• EXERCISE DESCRIPTION: Every entry, from first to last, is to be written out exactly.

----- EXERCISE MATERIALS

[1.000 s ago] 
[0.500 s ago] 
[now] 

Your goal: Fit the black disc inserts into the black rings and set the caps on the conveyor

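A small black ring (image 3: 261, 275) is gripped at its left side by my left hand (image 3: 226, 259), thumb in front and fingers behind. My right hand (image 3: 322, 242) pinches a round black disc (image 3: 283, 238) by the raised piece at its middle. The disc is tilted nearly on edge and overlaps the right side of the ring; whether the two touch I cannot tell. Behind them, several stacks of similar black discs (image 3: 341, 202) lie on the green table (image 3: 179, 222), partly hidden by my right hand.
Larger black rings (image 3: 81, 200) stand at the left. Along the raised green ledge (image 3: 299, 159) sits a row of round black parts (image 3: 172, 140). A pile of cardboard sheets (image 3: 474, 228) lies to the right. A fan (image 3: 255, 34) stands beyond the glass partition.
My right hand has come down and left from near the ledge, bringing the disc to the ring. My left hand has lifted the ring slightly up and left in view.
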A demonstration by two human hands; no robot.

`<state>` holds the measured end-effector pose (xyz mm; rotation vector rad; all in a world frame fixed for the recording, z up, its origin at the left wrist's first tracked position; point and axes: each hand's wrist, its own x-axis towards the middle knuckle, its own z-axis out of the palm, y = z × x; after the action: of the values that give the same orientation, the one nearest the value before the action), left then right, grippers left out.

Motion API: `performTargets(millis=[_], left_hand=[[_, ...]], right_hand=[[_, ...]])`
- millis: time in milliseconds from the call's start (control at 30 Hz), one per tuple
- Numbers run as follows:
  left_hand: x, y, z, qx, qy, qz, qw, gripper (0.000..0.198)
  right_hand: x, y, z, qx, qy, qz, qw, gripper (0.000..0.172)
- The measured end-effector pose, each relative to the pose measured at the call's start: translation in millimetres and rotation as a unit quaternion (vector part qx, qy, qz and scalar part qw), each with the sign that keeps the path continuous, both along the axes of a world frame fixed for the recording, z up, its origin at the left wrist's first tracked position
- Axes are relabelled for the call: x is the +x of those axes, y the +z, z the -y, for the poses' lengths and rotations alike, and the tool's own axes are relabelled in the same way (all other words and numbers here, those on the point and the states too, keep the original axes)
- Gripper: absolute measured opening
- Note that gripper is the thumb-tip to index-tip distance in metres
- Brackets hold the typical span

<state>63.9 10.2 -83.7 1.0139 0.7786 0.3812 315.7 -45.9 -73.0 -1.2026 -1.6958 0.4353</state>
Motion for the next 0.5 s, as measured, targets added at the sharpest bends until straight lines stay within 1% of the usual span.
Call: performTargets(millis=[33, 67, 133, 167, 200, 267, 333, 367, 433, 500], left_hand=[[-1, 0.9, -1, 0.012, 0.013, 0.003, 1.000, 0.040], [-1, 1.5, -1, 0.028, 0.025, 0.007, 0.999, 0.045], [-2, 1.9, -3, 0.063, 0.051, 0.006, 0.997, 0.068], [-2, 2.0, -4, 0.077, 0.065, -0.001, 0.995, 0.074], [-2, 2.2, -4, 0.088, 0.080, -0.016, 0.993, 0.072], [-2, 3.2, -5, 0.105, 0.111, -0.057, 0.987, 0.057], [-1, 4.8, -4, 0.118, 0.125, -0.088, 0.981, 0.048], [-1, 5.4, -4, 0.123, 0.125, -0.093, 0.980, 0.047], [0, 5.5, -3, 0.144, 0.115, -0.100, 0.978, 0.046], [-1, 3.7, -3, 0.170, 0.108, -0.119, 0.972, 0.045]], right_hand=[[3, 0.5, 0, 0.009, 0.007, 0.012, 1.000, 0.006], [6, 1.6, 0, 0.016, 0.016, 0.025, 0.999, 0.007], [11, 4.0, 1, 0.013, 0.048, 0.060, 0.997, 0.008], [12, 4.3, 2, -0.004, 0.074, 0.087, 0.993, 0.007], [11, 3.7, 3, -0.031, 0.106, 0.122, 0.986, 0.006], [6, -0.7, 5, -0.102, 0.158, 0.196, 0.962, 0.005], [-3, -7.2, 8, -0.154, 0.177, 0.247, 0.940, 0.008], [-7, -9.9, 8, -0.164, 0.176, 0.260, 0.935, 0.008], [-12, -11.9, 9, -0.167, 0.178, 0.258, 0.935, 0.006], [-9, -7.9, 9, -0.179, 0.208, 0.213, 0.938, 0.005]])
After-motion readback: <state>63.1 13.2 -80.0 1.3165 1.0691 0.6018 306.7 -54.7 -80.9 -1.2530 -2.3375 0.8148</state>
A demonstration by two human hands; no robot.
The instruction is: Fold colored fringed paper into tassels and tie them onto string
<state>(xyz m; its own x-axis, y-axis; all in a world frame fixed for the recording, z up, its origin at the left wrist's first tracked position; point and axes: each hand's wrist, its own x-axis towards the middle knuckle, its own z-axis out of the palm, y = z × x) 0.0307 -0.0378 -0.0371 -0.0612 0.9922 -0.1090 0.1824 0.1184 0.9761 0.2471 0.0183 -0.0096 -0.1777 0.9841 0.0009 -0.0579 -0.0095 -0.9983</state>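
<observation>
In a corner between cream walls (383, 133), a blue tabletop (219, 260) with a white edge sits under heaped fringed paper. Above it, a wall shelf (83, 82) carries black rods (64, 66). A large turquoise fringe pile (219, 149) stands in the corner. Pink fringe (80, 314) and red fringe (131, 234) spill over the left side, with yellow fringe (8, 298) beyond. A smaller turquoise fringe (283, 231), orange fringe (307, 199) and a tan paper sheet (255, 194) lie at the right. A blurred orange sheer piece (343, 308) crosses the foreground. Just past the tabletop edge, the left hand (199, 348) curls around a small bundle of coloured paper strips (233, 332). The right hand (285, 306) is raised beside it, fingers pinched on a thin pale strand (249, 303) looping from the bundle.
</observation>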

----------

• WRITTEN ANSWER:
[1.000 s ago] 
[0.500 s ago] 
[now] 

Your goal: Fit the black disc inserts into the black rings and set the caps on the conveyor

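A small black ring (image 3: 261, 275) is gripped at its left side by my left hand (image 3: 226, 259), thumb in front and fingers behind. My right hand (image 3: 322, 242) pinches a round black disc (image 3: 283, 238) by the raised piece at its middle. The disc is tilted nearly on edge and overlaps the right side of the ring; whether the two touch I cannot tell. Behind them, several stacks of similar black discs (image 3: 341, 202) lie on the green table (image 3: 179, 222), partly hidden by my right hand.
Larger black rings (image 3: 81, 200) stand at the left. Along the raised green ledge (image 3: 299, 159) sits a row of round black parts (image 3: 172, 140). A pile of cardboard sheets (image 3: 474, 228) lies to the right. A fan (image 3: 255, 34) stands beyond the glass partition.
My right hand has come down and left from near the ledge, bringing the disc to the ring. My left hand has lifted the ring slightly up and left in view.
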A demonstration by two human hands; no robot.

`<state>` holds the measured end-effector pose (xyz mm; rotation vector rad; all in a world frame fixed for the recording, z up, its origin at the left wrist's first tracked position; point and axes: each hand's wrist, its own x-axis towards the middle knuckle, its own z-axis out of the palm, y = z × x; after the action: of the values that give the same orientation, the one nearest the value before the action), left then right, grippers left out.

Motion API: `performTargets(millis=[_], left_hand=[[_, ...]], right_hand=[[_, ...]])`
- millis: time in milliseconds from the call's start (control at 30 Hz), one per tuple
- Numbers run as follows:
  left_hand: x, y, z, qx, qy, qz, qw, gripper (0.000..0.198)
  right_hand: x, y, z, qx, qy, qz, qw, gripper (0.000..0.172)
- The measured end-effector pose, each relative to the pose measured at the call's start: translation in millimetres and rotation as a unit quaternion (vector part qx, qy, qz and scalar part qw), each with the sign that keeps the path continuous, both along the axes of a world frame fixed for the recording, z up, its origin at the left wrist's first tracked position
- Axes are relabelled for the call: x is the +x of those axes, y the +z, z the -y, for the poses' lengths and rotations alike, and the tool's own axes are relabelled in the same way (all other words and numbers here, those on the point and the states too, keep the original axes)
- Gripper: absolute measured opening
- Note that gripper is the thumb-tip to index-tip distance in metres
- Brackets hold the typical span

<state>63.9 10.2 -83.7 1.0139 0.7786 0.3812 315.7 -45.9 -73.0 -1.2026 -1.6958 0.4353</state>
Motion for the next 0.5 s, as measured, targets added at the sharpest bends until straight lines stay within 1% of the usual span.
Call: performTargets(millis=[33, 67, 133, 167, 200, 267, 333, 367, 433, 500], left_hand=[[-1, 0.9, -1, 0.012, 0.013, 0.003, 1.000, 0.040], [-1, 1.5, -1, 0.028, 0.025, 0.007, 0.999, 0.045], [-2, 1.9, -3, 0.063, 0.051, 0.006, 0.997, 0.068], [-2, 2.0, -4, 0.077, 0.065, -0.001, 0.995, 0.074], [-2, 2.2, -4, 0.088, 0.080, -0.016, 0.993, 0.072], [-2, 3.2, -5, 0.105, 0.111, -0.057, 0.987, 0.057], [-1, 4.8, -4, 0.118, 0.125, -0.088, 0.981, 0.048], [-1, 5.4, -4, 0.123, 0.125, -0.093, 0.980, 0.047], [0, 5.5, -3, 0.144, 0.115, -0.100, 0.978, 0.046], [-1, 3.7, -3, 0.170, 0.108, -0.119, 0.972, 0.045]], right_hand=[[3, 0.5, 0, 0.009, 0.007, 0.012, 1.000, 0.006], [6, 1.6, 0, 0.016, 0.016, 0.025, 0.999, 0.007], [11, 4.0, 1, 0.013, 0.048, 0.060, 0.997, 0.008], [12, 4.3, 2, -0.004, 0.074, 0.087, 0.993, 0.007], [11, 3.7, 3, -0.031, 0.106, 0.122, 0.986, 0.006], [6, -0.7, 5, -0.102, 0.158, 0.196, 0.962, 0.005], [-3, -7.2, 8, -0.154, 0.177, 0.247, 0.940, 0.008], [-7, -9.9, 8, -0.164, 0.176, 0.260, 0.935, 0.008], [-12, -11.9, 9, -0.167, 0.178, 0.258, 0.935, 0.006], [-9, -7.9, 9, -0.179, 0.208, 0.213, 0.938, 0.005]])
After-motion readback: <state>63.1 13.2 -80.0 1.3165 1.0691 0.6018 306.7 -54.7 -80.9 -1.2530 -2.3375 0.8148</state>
A demonstration by two human hands; no robot.
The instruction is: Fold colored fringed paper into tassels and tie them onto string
<state>(xyz m; its own x-axis, y-axis; all in a world frame fixed for the recording, z up, its origin at the left wrist's first tracked position; point and axes: each hand's wrist, its own x-axis towards the middle knuckle, its own z-axis out of the palm, y = z × x) 0.0307 -0.0378 -0.0371 -0.0612 0.9922 -0.1090 0.1824 0.1184 0.9761 0.2471 0.0183 -0.0096 -0.1777 0.9841 0.0009 -0.0579 -0.0095 -0.9983</state>
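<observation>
In a corner between cream walls (383, 133), a blue tabletop (219, 260) with a white edge sits under heaped fringed paper. Above it, a wall shelf (83, 82) carries black rods (64, 66). A large turquoise fringe pile (219, 149) stands in the corner. Pink fringe (80, 314) and red fringe (131, 234) spill over the left side, with yellow fringe (8, 298) beyond. A smaller turquoise fringe (283, 231), orange fringe (307, 199) and a tan paper sheet (255, 194) lie at the right. A blurred orange sheer piece (343, 308) crosses the foreground. Just past the tabletop edge, the left hand (199, 348) curls around a small bundle of coloured paper strips (233, 332). The right hand (285, 306) is raised beside it, fingers pinched on a thin pale strand (249, 303) looping from the bundle.
</observation>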

With the answer given, the exercise is closed.